# ACTIVITY
Lines holding the string "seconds" are the ones to copy; find them all in the data.

# RECORDED DATA
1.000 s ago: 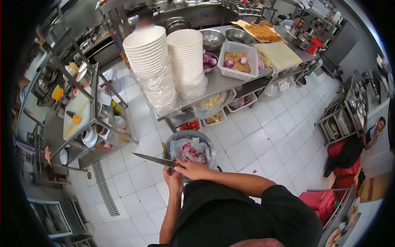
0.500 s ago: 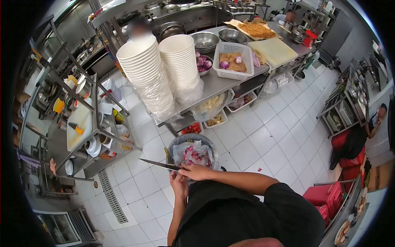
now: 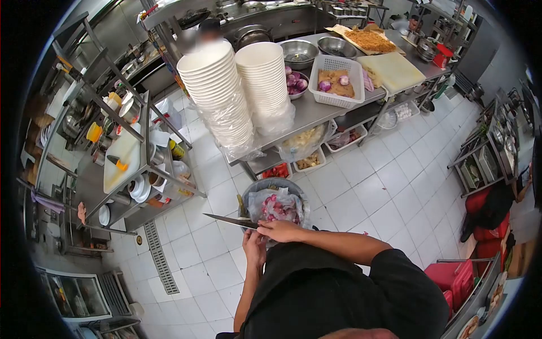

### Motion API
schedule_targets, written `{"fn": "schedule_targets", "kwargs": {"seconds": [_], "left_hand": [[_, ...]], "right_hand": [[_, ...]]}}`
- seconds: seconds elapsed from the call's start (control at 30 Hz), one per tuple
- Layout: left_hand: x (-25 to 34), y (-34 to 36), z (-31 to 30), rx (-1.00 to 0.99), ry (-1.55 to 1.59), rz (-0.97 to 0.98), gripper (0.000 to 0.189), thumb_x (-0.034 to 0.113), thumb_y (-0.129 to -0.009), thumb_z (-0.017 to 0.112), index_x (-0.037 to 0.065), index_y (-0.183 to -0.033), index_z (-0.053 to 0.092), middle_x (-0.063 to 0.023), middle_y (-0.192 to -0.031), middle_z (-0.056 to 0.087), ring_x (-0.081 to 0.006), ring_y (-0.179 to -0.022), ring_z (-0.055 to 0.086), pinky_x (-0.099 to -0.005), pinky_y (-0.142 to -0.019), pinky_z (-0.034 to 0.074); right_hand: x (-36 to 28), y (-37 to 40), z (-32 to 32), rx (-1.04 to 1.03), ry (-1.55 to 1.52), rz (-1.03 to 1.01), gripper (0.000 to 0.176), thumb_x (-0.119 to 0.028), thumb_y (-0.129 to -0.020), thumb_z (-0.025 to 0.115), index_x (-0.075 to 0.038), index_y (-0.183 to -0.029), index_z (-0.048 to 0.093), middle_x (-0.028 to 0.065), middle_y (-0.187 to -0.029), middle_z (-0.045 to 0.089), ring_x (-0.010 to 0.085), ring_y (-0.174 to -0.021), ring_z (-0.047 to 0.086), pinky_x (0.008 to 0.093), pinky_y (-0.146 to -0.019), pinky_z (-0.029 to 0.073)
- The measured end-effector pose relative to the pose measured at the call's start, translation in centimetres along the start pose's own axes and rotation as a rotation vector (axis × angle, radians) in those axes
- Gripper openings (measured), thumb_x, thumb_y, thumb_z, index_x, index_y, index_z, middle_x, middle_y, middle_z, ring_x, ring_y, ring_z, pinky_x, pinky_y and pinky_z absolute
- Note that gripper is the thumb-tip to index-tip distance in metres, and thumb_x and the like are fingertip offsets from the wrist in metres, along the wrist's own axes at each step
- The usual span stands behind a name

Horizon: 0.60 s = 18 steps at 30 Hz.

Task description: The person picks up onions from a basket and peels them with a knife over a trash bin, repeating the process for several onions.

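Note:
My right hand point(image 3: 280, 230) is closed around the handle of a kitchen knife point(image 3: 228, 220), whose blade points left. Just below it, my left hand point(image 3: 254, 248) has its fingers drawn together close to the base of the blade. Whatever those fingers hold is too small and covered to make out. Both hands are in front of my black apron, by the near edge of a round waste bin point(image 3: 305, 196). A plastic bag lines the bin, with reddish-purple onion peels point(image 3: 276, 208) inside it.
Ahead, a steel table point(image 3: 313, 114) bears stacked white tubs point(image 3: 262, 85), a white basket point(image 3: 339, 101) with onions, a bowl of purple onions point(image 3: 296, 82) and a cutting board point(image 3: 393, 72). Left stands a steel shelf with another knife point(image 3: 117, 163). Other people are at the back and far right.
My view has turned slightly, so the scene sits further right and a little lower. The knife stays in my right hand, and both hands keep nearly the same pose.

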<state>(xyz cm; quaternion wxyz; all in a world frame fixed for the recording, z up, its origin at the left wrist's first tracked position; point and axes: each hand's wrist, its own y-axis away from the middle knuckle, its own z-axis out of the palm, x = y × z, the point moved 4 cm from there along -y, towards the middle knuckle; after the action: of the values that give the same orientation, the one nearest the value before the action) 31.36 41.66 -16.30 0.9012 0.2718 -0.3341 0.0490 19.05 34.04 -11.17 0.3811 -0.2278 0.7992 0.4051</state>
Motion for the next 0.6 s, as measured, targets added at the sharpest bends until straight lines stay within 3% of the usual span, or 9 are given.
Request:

# EXPECTED OUTPUT
schedule_targets, written `{"fn": "schedule_targets", "kwargs": {"seconds": [_], "left_hand": [[_, ...]], "right_hand": [[_, ...]]}}`
- seconds: seconds elapsed from the call's start (control at 30 Hz), one per tuple

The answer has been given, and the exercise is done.